I would happily sign the Economist‘s editorial today on US healthcare myself (but for that paper’s irritating misuse of the word “America”). Many ‘Bloggers with an unthinking fetish for “market solutions” would do well to give it and the associated special report a scan:
[N]owhere has a bigger health problem than America. Soaring medical bills are squeezing wages, swelling the ranks of the uninsured and pushing huge firms and perhaps even the government towards bankruptcy.
…
America’s health system is unlike any other. The United States spends 16% of its GDP on health, around twice the rich-country average, equivalent to $6,280 for every American each year. Yet it is the only rich country that does not guarantee universal health coverage.
…
In the longer term, America, like this adamantly pro-market newspaper, may have no choice other than to accept a more overtly European-style system.
To quote this week’s Normblog profile:
What philosophical thesis do you think it most important to combat? > That instincts or feelings trump facts. They don’t—get over it.
“[N]owhere has a bigger health problem than America. Soaring medical bills are squeezing wages, swelling the ranks of the uninsured…”
And might it be because of the luducrous legal lawsuits that get filed over there, leading to the inflation in medical insurance.
“America’s health system is unlike any other. The United States spends 16% of its GDP on health, …. Yet it is the only rich country that does not guarantee universal health coverage.”
So that would be similar to the UK where there is universal health care coverage but you get to play the waiting list hokey cokey too.
Rationing is rationing.
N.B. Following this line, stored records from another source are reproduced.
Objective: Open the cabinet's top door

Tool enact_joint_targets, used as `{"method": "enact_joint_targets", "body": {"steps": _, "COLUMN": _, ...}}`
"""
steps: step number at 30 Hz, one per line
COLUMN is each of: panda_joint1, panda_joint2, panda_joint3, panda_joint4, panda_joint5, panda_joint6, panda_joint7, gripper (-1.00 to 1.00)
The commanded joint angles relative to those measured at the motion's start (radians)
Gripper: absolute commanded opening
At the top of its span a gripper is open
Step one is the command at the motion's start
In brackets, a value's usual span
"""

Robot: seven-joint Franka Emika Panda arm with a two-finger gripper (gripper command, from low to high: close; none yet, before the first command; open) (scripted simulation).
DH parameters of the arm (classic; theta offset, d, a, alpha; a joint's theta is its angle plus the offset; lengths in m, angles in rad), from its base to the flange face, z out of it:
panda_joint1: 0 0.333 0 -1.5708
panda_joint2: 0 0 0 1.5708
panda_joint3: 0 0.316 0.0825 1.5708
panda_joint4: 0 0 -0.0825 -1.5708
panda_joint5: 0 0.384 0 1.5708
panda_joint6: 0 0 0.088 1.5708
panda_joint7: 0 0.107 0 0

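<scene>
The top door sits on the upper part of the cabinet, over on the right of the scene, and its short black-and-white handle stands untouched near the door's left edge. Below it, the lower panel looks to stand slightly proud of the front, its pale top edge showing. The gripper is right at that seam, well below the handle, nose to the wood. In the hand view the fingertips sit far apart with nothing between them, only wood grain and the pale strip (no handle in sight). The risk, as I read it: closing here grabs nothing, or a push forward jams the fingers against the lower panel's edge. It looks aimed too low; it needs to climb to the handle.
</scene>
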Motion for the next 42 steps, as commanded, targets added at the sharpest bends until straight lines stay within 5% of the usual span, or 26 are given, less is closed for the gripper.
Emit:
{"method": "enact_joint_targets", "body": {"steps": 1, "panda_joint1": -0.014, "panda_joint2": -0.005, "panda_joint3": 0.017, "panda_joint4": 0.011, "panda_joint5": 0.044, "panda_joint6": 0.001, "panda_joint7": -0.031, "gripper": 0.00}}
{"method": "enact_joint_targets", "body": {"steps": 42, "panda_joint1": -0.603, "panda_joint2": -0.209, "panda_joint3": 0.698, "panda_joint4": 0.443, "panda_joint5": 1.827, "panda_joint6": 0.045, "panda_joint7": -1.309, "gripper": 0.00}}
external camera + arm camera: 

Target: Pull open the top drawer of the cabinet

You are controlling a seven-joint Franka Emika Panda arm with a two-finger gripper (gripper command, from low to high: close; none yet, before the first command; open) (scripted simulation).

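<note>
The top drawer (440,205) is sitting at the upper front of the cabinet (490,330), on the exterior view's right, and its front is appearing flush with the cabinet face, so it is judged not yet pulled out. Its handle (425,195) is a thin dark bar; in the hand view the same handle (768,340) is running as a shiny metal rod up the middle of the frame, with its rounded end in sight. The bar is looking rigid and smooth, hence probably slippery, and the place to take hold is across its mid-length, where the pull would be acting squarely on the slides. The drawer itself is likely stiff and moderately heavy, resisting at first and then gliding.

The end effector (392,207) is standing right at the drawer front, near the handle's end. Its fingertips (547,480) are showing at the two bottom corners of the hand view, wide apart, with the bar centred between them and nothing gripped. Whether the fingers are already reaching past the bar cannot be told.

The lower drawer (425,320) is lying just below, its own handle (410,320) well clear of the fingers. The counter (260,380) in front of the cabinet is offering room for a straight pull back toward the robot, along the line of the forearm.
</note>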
In the UK healthcare is rationed, in the US healthcare is rationed. Different methods of rationing, the US is a little more honest.
Censorship is censorship. In the UK the media are censored, in Cuba the media are censored. Different methods of censorship, Cuba is a little more honest.
“Different methods of censorship, Cuba is a little more honest.”
Two different courses, two different horses.
Censorship is a means to hide the truth, that is why the Cuban administration have made a point of using it, come to that so did the stalinists, very effectively too.
The Labour administration would have us believe that since they have come to power the british health service has gone from “being the envy of the world” – remember that tired old saw? – to being the best in the world.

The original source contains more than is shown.